Stanton knew what then. He had thought of nothing else during his final train journey from Istanbul.

He would find Bernadette Burdette. Whether she was in custody in Berlin or home in Ireland or somewhere else altogether, he’d find her. He would make her travel with him to Cambridge, at gunpoint if necessary. Then, he would take her to the Master’s Lodge at Trinity and somehow he would show her Newton’s box. Then once she had seen it and knew that he had not lied, he would destroy it, closing the loop in time for ever.

And then he and Bernadette could face the last ever twentieth century together. Her riding pillion on his 1914 Enfield.

That was Stanton’s plan. It was Guts Versus Newton.

End game.

And so from his hotel room at the Kempinski Stanton equipped himself for another assassination. He had no body armour this time, having left it in the apartment he had shared with Bernadette, but he had one of his Glock pistols, which he checked and loaded carefully, although he knew he would require only one bullet.

He made his way to the secret Socialist safehouse and lay in wait, hiding in the car he had hired for the job. Katie had told him that Rosa Luxemburg was known to emerge each day, heavily disguised, ready to go about her business of agitation and revolution.

As expected she emerged from the house. Liebknecht wasn’t with her but she was flanked by two bodyguards. Stanton hoped he would not have to kill them also. He doubted it would be necessary; he had a clean shot.

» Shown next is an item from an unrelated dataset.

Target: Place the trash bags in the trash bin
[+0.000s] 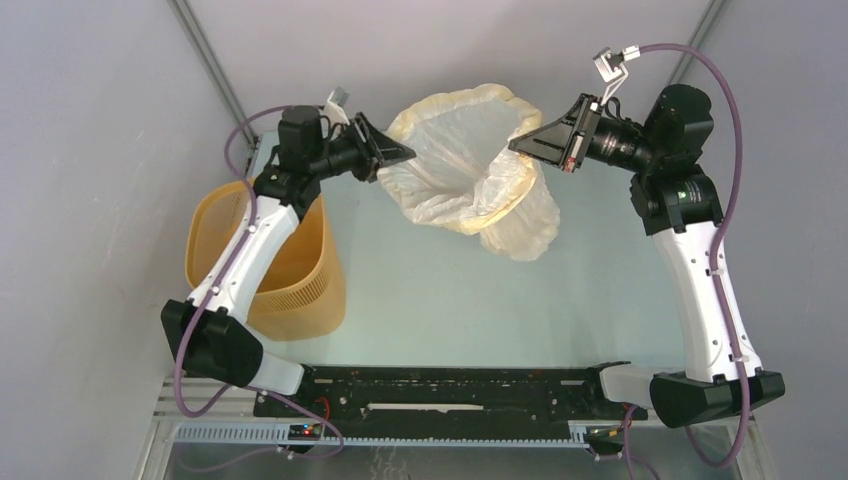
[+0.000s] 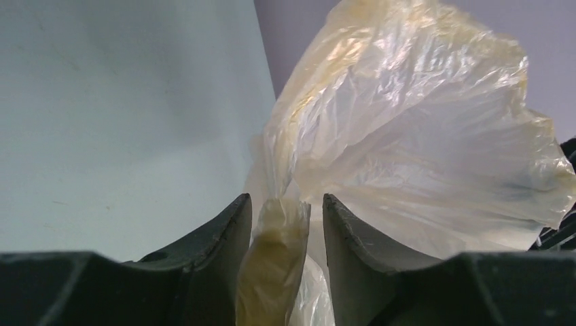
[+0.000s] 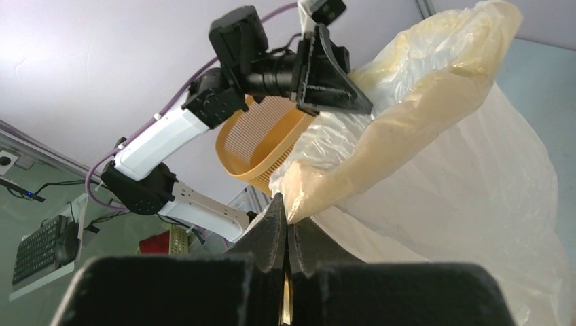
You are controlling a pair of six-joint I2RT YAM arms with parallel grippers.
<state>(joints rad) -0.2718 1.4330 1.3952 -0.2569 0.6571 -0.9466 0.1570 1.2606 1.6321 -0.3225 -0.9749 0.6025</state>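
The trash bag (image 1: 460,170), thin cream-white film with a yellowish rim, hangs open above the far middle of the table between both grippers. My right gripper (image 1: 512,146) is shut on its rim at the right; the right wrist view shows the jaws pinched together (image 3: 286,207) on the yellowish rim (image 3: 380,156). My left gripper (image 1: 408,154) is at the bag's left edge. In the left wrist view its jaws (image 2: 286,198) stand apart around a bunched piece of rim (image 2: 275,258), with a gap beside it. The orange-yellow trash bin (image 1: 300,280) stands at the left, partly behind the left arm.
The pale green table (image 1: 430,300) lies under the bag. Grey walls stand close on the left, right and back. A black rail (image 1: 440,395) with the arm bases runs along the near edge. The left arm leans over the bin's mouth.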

Sitting in the driver’s seat, he wound down the window and, resting his pistol on his arm, took aim. He didn’t need a rifle; the range was close enough and the Glock an accurate weapon.

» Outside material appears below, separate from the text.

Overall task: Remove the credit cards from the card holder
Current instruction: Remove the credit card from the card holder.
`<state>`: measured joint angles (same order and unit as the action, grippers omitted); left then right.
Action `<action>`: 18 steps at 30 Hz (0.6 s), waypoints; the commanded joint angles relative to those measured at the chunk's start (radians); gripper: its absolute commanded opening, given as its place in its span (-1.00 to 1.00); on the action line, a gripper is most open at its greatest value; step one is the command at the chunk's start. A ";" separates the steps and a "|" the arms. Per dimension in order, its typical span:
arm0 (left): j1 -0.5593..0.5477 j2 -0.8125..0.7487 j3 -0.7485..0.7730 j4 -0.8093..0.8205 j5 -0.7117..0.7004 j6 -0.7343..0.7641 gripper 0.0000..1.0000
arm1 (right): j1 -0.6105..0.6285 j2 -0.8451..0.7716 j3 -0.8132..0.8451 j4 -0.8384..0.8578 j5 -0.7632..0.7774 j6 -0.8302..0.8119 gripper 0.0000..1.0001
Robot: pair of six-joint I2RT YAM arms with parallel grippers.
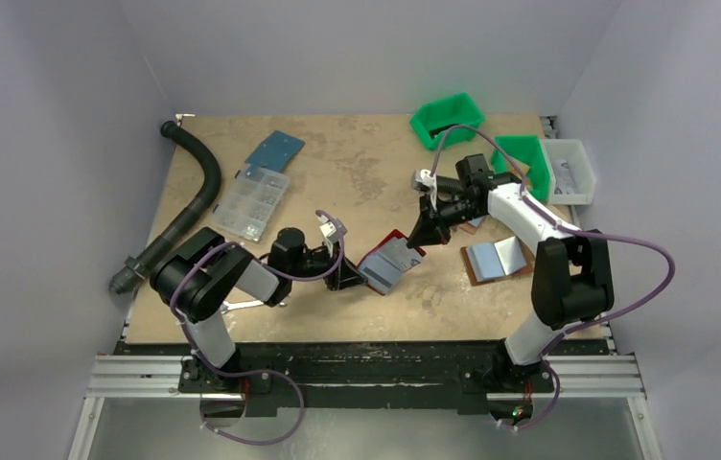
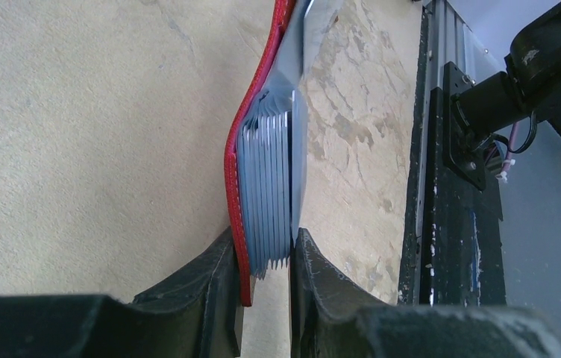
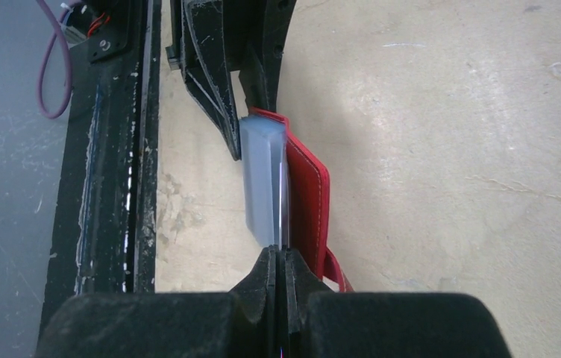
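Observation:
The card holder (image 1: 390, 264) hangs above the table middle between both grippers, its red cover (image 2: 234, 179) standing on edge with a stack of pale blue pockets (image 2: 270, 179) beside it. My left gripper (image 2: 266, 257) is shut on the cover and pocket stack at the holder's near-left end (image 1: 347, 276). My right gripper (image 3: 283, 257) is shut on the thin pale edge of a credit card (image 3: 284, 216). That card sticks out between the pale blue block (image 3: 261, 175) and the red cover (image 3: 307, 194), at the holder's far-right corner (image 1: 419, 240). Any other cards are hidden.
An open brown folder with pale blue insides (image 1: 496, 259) lies right of the holder. Two green bins (image 1: 448, 117) (image 1: 522, 155) and a white bin (image 1: 568, 171) stand at the back right. A clear parts box (image 1: 251, 201), a blue plate (image 1: 275, 150) and a black hose (image 1: 198, 187) are at the left.

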<state>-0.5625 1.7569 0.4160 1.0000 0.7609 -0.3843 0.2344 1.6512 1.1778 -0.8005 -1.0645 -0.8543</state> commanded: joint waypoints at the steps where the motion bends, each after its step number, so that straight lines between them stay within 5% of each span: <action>1: 0.016 0.051 0.004 -0.116 -0.039 0.019 -1.00 | -0.026 -0.055 0.029 -0.011 -0.025 -0.004 -1.00; 18: 0.044 0.128 0.039 -0.143 -0.028 -0.073 -1.00 | -0.214 -0.089 0.085 -0.164 -0.143 -0.113 -1.00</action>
<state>-0.5186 1.8374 0.4622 0.9840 0.8124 -0.5037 0.0814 1.6127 1.2091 -0.8978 -1.1294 -0.9108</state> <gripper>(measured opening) 0.246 0.020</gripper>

Then he heard a noise behind him. Turning he saw that a man was leaning in through the passenger window, which was open thanks to the late summer warmth. The man was pointing a gun at Stanton. A gun Stanton recognized as a type not known in 1914, and which, like his own weapon, was made of polymer, a substance not yet invented.

And Stanton understood.

Another century had passed.

A century in which he’d killed Rosa Luxemburg but must then have died himself because he had not been able to destroy Newton’s box.

For here was another visitor from the future.

A man come to prevent the assassination of Rosa Luxemburg.

Stanton thought all this in the moment his eyes met his brother Chronation.

And he wanted to cry out: ‘Kill me if you must but for God’s sake go to Cambridge and destroy the box.’